CleanRL Worker¶

The CleanRL worker is MOSAIC’s single-agent RL integration. It wraps the CleanRL library. A collection of single-file, research-friendly algorithm implementations behind the standard shim pattern, adding subprocess isolation, FastLane telemetry, curriculum learning, and GUI configuration.

Paradigm	Single-agent (sequential)
Algorithms	40+ (PPO, DQN, SAC, TD3, DDPG, C51, Rainbow, and variants)
Environments	Gymnasium, Atari, MiniGrid, BabyAI, Procgen, MuJoCo, DM Control
Execution	Subprocess (one OS process per training run)
GPU required	No (optional CUDA acceleration)
Source	`3rd_party/workers/cleanrl_worker/cleanrl_worker/`

Architecture¶

        graph TB
    subgraph "MOSAIC GUI"
        FORM["Training Form<br/>(CleanRL widgets)"]
        DAEMON["Trainer Daemon"]
    end

    subgraph "Worker Subprocess"
        CLI["cli.py<br/>entry point"]
        CFG["config.py<br/>CleanRLWorkerConfig"]
        RT["runtime.py<br/>CleanRLWorkerRuntime"]
        FL["fastlane.py<br/>FastLaneTelemetryWrapper"]
        SITE["sitecustomize.py<br/>import-time gym.make patch"]
        LAUNCH["launcher.py<br/>algorithm dispatch"]
    end

    subgraph "Upstream CleanRL"
        ALGO["ppo.py / dqn.py / sac.py / ...<br/>(unmodified single-file scripts)"]
    end

    FORM -->|"config JSON"| DAEMON
    DAEMON -->|"spawn"| CLI
    CLI --> CFG --> RT
    RT --> LAUNCH --> ALGO
    SITE -.->|"patches gym.make()"| ALGO
    FL -.->|"shared-memory frames"| DAEMON

    style FORM fill:#4a90d9,stroke:#2e5a87,color:#fff
    style DAEMON fill:#50c878,stroke:#2e8b57,color:#fff
    style CLI fill:#ff7f50,stroke:#cc5500,color:#fff
    style CFG fill:#ff7f50,stroke:#cc5500,color:#fff
    style RT fill:#ff7f50,stroke:#cc5500,color:#fff
    style FL fill:#ff7f50,stroke:#cc5500,color:#fff
    style SITE fill:#ff7f50,stroke:#cc5500,color:#fff
    style LAUNCH fill:#ff7f50,stroke:#cc5500,color:#fff
    style ALGO fill:#e8e8e8,stroke:#999

Lifecycle of a training run:

The GUI form builds a config JSON and hands it to the Trainer Daemon.
The daemon spawns python -m cleanrl_worker.cli --config <path>.
cli.py loads the config, detects the training mode, and delegates to the appropriate runtime.
CleanRLWorkerRuntime.run() resolves the algorithm module from the registry, prepares the run directory, sets FastLane / W&B / TensorBoard environment variables, and launches the algorithm as a subprocess via cleanrl_worker.launcher.
sitecustomize.py patches gym.make() at import time so every environment is automatically wrapped with FastLaneTelemetryWrapper.
The runtime polls the subprocess, emits heartbeats every 30 seconds, and on completion writes an analytics.json manifest.

Supported Algorithms¶

The DEFAULT_ALGO_REGISTRY in runtime.py maps algorithm names to importable modules.

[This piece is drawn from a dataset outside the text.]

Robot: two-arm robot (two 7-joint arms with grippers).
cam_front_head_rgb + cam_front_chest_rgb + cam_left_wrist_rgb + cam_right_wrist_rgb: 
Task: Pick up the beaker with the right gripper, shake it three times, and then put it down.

The first entry (ppo) points to the MOSAIC-patched version; all others delegate to upstream CleanRL.

Family	Algorithms	Notes
PPO	`ppo` (MOSAIC-patched), `ppo_continuous_action`, `ppo_atari`, `ppo_atari_multigpu`, `ppo_atari_lstm`, `ppo_atari_envpool`, `ppo_atari_envpool_xla_jax`, `ppo_atari_envpool_xla_jax_scan`, `ppo_procgen`, `ppo_rnd_envpool`, `ppo_pettingzoo_ma_atari`	Primary algorithm family; `ppo` is the default
Policy Optimization Variants	`ppg_procgen`, `pqn`, `pqn_atari_envpool`, `pqn_atari_envpool_lstm`, `rpo_continuous_action`	Phasic Policy Gradient, Periodic Q-Network, Reward-Policy Optimization
Q-Learning	`dqn`, `dqn_atari`, `dqn_jax`, `dqn_atari_jax`, `rainbow_atari`, `qdagger_dqn_atari_impalacnn`, `qdagger_dqn_atari_jax_impalacnn`	Deep Q-Network and extensions
Distributional RL	`c51`, `c51_jax`, `c51_atari`, `c51_atari_jax`	Categorical DQN (C51)
Continuous Control	`ddpg_continuous_action`, `ddpg_continuous_action_jax`, `td3_continuous_action`, `td3_continuous_action_jax`, `sac_continuous_action`, `sac_atari`	DDPG, TD3, and SAC for continuous action spaces

Agent Architectures¶

The worker ships with two built-in neural network architectures used by the MOSAIC-patched PPO and curriculum training modes.

MinigridCNN¶

Defined in agents/minigrid.py. Designed for 7x7x3 partially observable grid-world images (MiniGrid / BabyAI environments).

Input: (B, 7, 7, 3) uint8
  -> permute to (B, 3, 7, 7), normalize to [0, 1]
  -> Conv2d(3, 32, 3, padding=1) + ReLU
  -> Conv2d(32, 64, 3, padding=1) + ReLU
  -> Conv2d(64, 64, 3, padding=1) + ReLU
  -> Flatten
  -> Linear(3136, 128)

MinigridAgent pairs this backbone with separate actor and critic heads (each Linear(128, 128) -> ReLU -> Linear(128, out)), using orthogonal weight initialization.

MLPAgent¶

Defined in agents/mlp.py. Used for flat observation spaces (CartPole, MountainCar, LunarLander, etc.).

Input: (B, obs_dim)
  -> Linear(obs_dim, 64) + Tanh
  -> Linear(64, 64) + Tanh

Separate actor and critic heads branch from the shared trunk. Hidden size is 64 with Tanh activations and orthogonal initialization.

Training Modes¶

Mode	Trigger	Description
Standard training	Default (no special mode flag)	Spawns the algorithm as a subprocess via `cleanrl_worker.launcher`. Full FastLane telemetry, TensorBoard, and W&B support.
Curriculum training	`extras.curriculum_schedule` present	Runs `run_curriculum_training()` with Syllabus-RL environment switching. Environments are swapped according to the schedule without restarting the training loop.
Resume training	`extras.mode == "resume_training"`	Loads a `.cleanrl_model` checkpoint from `extras.checkpoint_path` and continues training for additional timesteps.
Policy evaluation	`extras.mode == "policy_eval"`	In-process batched evaluation using `run_batched_evaluation()`. Supports configurable episodes, gamma, capture video, and repeat.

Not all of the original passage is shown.